Exercise | In the records below, find the line holding "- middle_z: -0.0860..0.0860" and the line holding "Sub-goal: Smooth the". Set down both, with every line between them, exactly.

Source data:
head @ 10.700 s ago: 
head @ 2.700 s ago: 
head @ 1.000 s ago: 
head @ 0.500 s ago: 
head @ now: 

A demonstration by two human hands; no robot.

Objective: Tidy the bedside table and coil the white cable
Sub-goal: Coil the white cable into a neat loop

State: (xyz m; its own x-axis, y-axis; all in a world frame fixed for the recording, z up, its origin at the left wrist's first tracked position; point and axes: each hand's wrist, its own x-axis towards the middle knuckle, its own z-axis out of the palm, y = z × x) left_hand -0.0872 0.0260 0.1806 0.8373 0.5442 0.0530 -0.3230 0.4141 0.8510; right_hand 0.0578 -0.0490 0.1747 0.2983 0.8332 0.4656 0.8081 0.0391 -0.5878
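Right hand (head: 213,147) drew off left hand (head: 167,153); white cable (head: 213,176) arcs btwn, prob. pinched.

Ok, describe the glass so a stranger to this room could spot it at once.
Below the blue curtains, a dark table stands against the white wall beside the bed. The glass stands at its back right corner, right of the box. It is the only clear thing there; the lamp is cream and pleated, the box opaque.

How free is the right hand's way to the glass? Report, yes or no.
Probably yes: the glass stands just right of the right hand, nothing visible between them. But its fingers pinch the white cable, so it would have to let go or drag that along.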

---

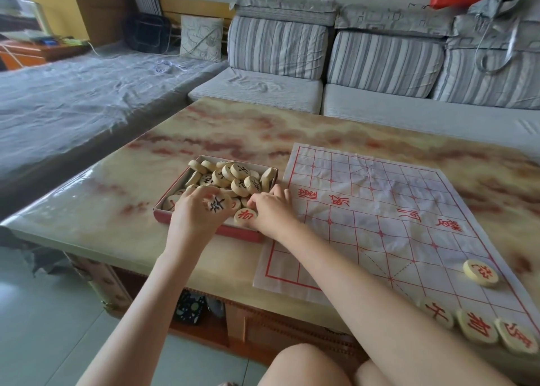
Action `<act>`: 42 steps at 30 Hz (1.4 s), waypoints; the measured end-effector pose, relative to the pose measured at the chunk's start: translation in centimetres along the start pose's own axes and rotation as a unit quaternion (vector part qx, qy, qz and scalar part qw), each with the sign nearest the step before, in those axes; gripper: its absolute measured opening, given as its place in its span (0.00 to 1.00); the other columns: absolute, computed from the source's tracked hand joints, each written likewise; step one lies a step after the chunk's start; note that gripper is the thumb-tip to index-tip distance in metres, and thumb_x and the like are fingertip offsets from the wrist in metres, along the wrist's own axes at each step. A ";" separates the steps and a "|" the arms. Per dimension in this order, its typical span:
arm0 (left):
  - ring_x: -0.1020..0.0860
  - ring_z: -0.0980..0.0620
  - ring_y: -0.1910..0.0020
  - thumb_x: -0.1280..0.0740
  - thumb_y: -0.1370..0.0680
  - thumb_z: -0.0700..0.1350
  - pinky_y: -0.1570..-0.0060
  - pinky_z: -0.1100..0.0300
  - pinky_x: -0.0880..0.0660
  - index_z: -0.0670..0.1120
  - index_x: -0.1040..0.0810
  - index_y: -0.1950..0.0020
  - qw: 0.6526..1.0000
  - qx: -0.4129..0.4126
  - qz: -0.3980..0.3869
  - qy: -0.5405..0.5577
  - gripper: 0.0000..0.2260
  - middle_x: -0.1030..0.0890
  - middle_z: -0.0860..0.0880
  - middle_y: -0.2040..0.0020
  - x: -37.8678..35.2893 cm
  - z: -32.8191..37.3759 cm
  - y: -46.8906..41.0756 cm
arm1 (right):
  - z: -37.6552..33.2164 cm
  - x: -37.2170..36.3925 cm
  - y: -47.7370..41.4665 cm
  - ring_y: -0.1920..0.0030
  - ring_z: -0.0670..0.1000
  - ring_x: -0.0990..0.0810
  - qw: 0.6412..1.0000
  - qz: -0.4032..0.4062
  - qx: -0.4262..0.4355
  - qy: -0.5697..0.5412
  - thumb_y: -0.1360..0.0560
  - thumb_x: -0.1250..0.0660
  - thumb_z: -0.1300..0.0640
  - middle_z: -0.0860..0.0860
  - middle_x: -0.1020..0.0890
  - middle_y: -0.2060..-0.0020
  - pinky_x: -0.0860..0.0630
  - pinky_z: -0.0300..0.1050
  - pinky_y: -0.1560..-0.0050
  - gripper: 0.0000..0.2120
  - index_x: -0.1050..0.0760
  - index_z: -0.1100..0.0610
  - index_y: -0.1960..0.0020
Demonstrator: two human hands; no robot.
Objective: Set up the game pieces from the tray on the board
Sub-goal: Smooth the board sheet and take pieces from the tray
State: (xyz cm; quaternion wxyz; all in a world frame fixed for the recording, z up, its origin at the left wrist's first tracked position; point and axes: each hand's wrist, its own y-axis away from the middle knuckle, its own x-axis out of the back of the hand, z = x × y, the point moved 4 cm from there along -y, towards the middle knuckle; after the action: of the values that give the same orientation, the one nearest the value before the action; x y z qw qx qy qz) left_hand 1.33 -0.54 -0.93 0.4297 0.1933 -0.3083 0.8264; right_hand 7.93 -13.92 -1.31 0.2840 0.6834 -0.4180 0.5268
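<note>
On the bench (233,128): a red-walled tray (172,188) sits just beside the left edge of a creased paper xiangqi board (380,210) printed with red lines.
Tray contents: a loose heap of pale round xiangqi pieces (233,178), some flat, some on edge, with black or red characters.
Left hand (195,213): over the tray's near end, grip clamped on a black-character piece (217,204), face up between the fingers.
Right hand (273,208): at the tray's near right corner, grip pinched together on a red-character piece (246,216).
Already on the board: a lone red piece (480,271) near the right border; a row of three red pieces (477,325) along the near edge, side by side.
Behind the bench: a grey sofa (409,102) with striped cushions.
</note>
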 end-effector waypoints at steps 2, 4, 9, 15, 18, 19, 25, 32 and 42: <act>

Solution |
  - middle_z: -0.0860..0.0860
  - middle_x: -0.1020..0.0890
  - middle_y: -0.2060..-0.0020
  - pinky_x: -0.0860..0.0630
  - pinky_z: -0.0300..0.1050
  - pinky_y: -0.1560..-0.0050
  - gripper: 0.0000..0.2120
  - index_x: -0.1050..0.0760
  - index_z: -0.1100..0.0610
  - index_y: -0.1960..0.0020
Demonstrator: two human hands; no robot.
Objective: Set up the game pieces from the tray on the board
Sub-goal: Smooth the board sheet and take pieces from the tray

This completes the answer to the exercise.